Because you and I inhabit a magic circle that is equally
acquainted with Californian and Italian wines, we know things that others
don’t. We know that California wine is much higher in alcohol than Italian wine
and European wine in general, commonly as much or more than two percent, which
is a lot. These days, average alcohol for Italian wines is 13% and often 12.5%,
especially for whites. Average alcohol for Californian wines is 14.5% and often
as high as 15.5% and more, especially for Zinfandel. Without taking a poll, we
can assume that California winemakers are using more SO2 than Italian
winemakers, first because regulation permits it and, second, because it
preserves acid, which is diminished when California winemakers pick grapes at
sugar levels that produce high alcohol wines. Countless times, people who think
that they are sensitive to sulfites have told me that they get headaches from
Californian wine but not Italian. While they may be more comfortable with
Italian wines, the science doesn’t back up their assumption that sulfites are
the cause of their discomfort. More likely, the histamines, especially in red
wine, are responsible for the headache but also high levels of alcohol and residual
sugar, which are more common in Californian wines than Italian.

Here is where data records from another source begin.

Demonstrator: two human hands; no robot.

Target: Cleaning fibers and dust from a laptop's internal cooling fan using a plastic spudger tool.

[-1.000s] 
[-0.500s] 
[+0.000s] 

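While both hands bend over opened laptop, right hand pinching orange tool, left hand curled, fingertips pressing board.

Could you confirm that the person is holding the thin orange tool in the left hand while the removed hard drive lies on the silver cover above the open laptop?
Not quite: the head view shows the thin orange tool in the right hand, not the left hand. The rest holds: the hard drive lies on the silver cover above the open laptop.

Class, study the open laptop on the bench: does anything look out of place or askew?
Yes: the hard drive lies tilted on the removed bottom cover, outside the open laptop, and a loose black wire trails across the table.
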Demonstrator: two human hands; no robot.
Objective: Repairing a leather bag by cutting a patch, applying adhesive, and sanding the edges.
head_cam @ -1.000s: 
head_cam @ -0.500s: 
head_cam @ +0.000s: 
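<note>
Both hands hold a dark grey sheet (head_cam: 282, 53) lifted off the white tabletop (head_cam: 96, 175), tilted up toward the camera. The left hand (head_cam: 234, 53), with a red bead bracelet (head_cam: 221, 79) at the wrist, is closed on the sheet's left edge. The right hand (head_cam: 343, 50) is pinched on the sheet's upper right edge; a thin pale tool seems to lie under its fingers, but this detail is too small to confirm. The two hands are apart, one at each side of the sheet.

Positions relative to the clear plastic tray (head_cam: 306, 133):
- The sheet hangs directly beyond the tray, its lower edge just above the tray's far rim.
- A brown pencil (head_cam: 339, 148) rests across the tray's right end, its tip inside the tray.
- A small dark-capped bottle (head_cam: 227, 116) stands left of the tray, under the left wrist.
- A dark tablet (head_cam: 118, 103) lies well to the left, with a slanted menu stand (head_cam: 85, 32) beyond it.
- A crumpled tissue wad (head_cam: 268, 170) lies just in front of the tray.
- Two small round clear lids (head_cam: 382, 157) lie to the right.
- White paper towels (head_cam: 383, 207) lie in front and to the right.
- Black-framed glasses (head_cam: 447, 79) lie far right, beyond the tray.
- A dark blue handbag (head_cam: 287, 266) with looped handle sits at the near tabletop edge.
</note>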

Winemakers who are experimenting with lower sulfite levels
have found that when they pick fruit at lower sugar levels with more acid,
itself an antibiotic and anti microbial substance, they can use less SO2. But
perhaps even more interesting than the possibility of reduced levels of SO2 is
that the emerging style of these lower alcohol wines is fresher and lighter
with more acute varietal taste, which riper grapes can obscure. A higher acid
content also allows such wines to age for longer periods. The stylistic
movement in this direction plays into a certain backlash against ripe, highly
extracted, high-alcohol wines, which began several years ago with wine writers
and at least some consumers, who fled to European wines, which had a more
compatible balance. So SO2 is now another reason to check the alcohol level on
a bottle of wine. Lower alcohol and higher acid now could indicate less SO2.